Unless you are a classic rock fan, you may be too young to remember the rock group, Genesis. I wasn’t a huge fan, but among the songs I liked, this was a favorite: “Cause, I can’t dance, I can’t talk. The only thing about me is the way I walk.”

I think a lot about “the way I walk.”  I’ve often joked with people that when I found myself in a bad place, or in a compromising situation, I blamed my feet. Well, if my feet had not walked me into that place, then I would have compromised myself. My feet have carried me into many bad places in my lifetime. If only my feet would repent, and walk in better paths, then all would be well, right?

The Bible speaks a lot about paths and which ones we should walk or avoid. The Psalms especially talk about paths.  Psalms 17.5 “Hold up my goings in thy paths, that my footsteps slip not.”  Psalm 23.3  “He restoreth my soul: he leadeth me in the paths of righteousness for his name’s sake.”  Psalm 27.11  “Teach me thy way, O Lord, and lead me in a plain path, because of mine enemies.”  Do a word study and you will find many more.  Obviously, King David thought a lot about the way he walked.

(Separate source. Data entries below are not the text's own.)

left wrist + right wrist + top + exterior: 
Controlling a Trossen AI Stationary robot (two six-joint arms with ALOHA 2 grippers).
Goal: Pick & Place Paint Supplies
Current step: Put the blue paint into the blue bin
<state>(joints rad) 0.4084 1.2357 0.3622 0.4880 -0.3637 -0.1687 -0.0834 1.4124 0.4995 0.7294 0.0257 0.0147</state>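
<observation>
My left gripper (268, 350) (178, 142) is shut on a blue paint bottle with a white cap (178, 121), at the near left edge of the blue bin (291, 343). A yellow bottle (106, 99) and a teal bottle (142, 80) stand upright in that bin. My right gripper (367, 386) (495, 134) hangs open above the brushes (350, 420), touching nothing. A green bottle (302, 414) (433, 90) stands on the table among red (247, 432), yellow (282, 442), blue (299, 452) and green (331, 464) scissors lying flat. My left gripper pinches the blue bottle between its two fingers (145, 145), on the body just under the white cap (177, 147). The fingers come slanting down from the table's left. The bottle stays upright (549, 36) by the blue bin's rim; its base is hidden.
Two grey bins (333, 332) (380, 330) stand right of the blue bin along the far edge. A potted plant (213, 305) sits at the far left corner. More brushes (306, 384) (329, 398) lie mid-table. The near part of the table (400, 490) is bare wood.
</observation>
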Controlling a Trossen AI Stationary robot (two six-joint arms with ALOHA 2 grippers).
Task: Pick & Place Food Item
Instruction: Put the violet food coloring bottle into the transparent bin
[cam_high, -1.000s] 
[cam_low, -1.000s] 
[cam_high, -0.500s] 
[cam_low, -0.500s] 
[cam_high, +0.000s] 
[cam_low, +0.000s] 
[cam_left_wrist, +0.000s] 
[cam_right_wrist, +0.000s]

In Ephesians 5, St. Paul says, “See then that ye walk circumspectly, not as fools, but as wise, redeeming the time, because the days are evil”  The way I walk is the way I live. It is the path of my life. I have to confess that for much of my life, the path I have walked has been a foolish one. I could not begin to account for the amount of time I have wasted in utter foolishness and idleness. I did not walk circumspectly; that is, I did not walk with any care or concern.

What I must do is to learn how to redeem the time? The dictionary has many nuances for the word redeem, but I will limit it to this one: gain or regain possession of (something).  The way I should walk, or the way I should live my life is a matter of gaining or regaining something. What I would like to regain is the innocence that I lost (or was taken from me). Why would I want to do that? True or not, in my mind I see an image of a child who lived a rather carefree and happy life, until the evil of that age took away my innocence. Normally,  it is not something that I will likely ever regain on my own. Only God can restore innocence.

Holiness is something I want to gain. We might think we know what the word means, but it’s helpful to dig into the etymology of the word. It can be defined as “sacred”, but that only poses more questions. The root of the word in English and German mean health, happiness, or wholeness. It is something that cannot be touched by corruption. In other words, when I attain holiness, I attain to the fullness of my humanity. I become a complete person in the way that God intended. I must admit that I am tired of my brokenness and would love to be complete. Holiness, or wholeness, is the only way to real and lasting happiness. We should pursue holiness instead of happiness.

Yet, if the days of St. Paul were evil, is it possible to attain this state of holiness in these evil days, or is it just a fantasy? I don’t remember the source, but I once read where the Elders said that the time would come when attaining holiness would be almost impossible. Are we now in those evil days? Yet, they said that if anyone gains any level of holiness in those evil days, they would be greater than the Elders. So, whether or not I can attain to the fullness of holiness, I must walk in paths that lead me towards it and get whatever holiness I can.  The Church has given us paths to walk, but sadly, many of us have abandoned those paths. Surely, the Master was correct when he said that the Way is narrow and few find it. The path of the world is super highway and it is easy to travel.

The narrow and winding path, or the wide and straight road – they both lay before me. Each and every day, I must choose. Which road will I take?